### Task goal
Output, word for word, the lines of this listing that fall between the line with "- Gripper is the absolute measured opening" and the line with "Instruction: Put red", counting both of those lines, and no others.

——

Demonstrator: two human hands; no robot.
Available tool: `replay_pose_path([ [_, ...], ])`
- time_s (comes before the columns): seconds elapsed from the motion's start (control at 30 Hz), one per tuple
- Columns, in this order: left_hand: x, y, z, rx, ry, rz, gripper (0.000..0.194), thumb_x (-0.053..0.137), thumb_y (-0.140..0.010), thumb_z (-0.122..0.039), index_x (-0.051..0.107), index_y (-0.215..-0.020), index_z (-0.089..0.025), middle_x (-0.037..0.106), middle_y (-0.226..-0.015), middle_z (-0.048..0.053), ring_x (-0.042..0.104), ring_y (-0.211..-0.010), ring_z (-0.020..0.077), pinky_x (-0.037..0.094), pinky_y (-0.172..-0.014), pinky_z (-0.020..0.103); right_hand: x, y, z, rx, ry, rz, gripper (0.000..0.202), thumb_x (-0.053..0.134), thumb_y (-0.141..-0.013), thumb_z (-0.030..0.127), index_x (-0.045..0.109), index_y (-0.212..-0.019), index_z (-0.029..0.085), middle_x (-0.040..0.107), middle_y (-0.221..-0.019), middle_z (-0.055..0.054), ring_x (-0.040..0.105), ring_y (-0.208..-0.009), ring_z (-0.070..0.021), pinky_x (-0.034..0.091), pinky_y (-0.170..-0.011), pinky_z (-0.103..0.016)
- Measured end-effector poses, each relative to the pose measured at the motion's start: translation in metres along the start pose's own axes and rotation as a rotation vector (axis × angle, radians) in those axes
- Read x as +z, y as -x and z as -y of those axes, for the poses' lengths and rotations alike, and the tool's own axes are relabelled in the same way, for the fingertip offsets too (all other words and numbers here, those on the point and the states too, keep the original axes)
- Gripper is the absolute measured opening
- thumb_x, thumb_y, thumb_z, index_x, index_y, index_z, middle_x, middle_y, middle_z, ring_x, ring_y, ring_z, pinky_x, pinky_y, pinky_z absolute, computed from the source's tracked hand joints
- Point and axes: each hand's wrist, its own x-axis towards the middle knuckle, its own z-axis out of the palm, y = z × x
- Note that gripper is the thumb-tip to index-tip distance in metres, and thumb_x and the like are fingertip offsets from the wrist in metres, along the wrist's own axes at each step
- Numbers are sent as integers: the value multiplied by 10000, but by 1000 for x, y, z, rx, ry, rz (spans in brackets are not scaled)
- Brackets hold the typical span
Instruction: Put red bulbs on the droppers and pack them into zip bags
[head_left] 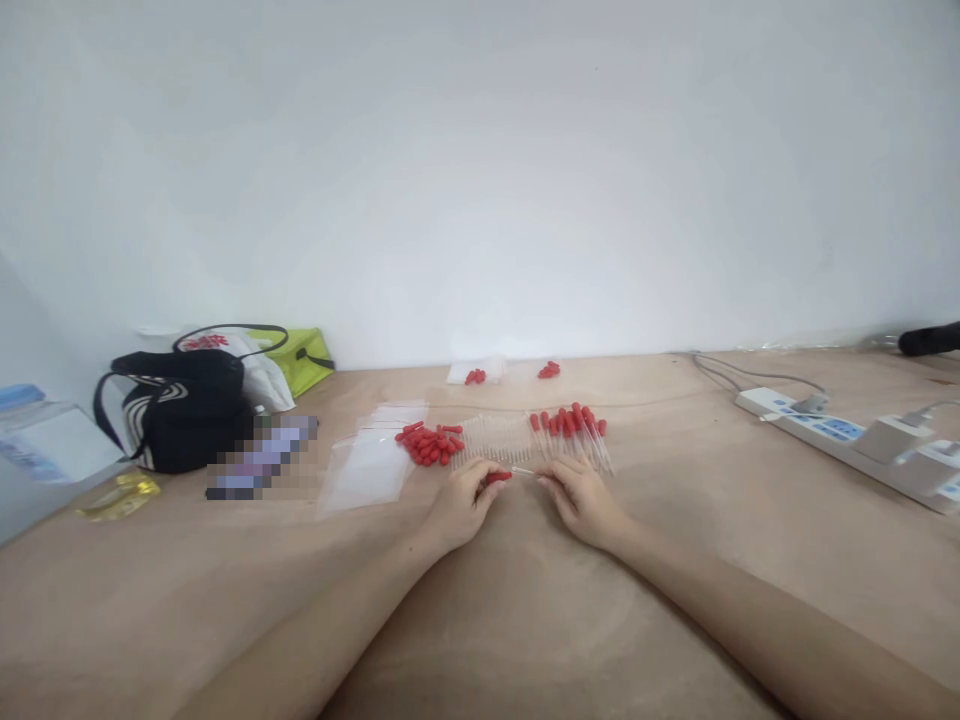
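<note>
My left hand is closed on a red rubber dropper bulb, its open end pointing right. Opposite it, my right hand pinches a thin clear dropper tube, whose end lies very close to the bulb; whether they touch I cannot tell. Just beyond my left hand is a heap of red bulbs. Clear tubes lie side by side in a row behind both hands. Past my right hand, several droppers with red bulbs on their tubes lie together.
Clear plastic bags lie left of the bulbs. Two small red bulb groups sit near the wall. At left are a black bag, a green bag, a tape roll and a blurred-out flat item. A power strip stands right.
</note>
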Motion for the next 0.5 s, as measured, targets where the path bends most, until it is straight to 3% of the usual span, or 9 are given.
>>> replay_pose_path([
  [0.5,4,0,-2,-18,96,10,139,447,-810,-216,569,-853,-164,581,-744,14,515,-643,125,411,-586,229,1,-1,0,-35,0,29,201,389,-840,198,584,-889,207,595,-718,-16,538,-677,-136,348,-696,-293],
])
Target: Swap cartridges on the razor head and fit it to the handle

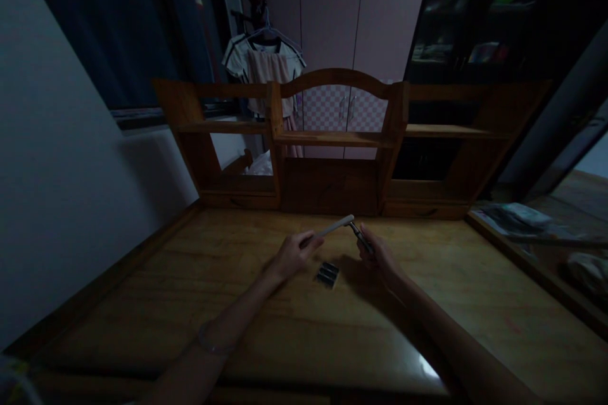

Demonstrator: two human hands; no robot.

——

### Exercise result
- Gripper is the absolute measured opening
- thumb_x, thumb_y, thumb_z, index_x, index_y, index_z, middle_x, middle_y, middle_z, ring_x, ring_y, ring_z, pinky_x, pinky_y, pinky_z absolute, computed from the source's tracked hand joints
- Point and axes: each hand's wrist, its own x-axis towards the middle knuckle, its own z-axis out of the palm, y = z × x
- Note that gripper is the thumb-tip to index-tip distance in metres, and thumb_x and the like are fingertip offsets from the wrist in metres, along the wrist's own axes at each step
- Numbers are sent as integers: the value multiplied by 10000, but by 1000 for x, y, z, rx, ry, rz (spans in brackets are not scaled)
- Brackets hold the typical span
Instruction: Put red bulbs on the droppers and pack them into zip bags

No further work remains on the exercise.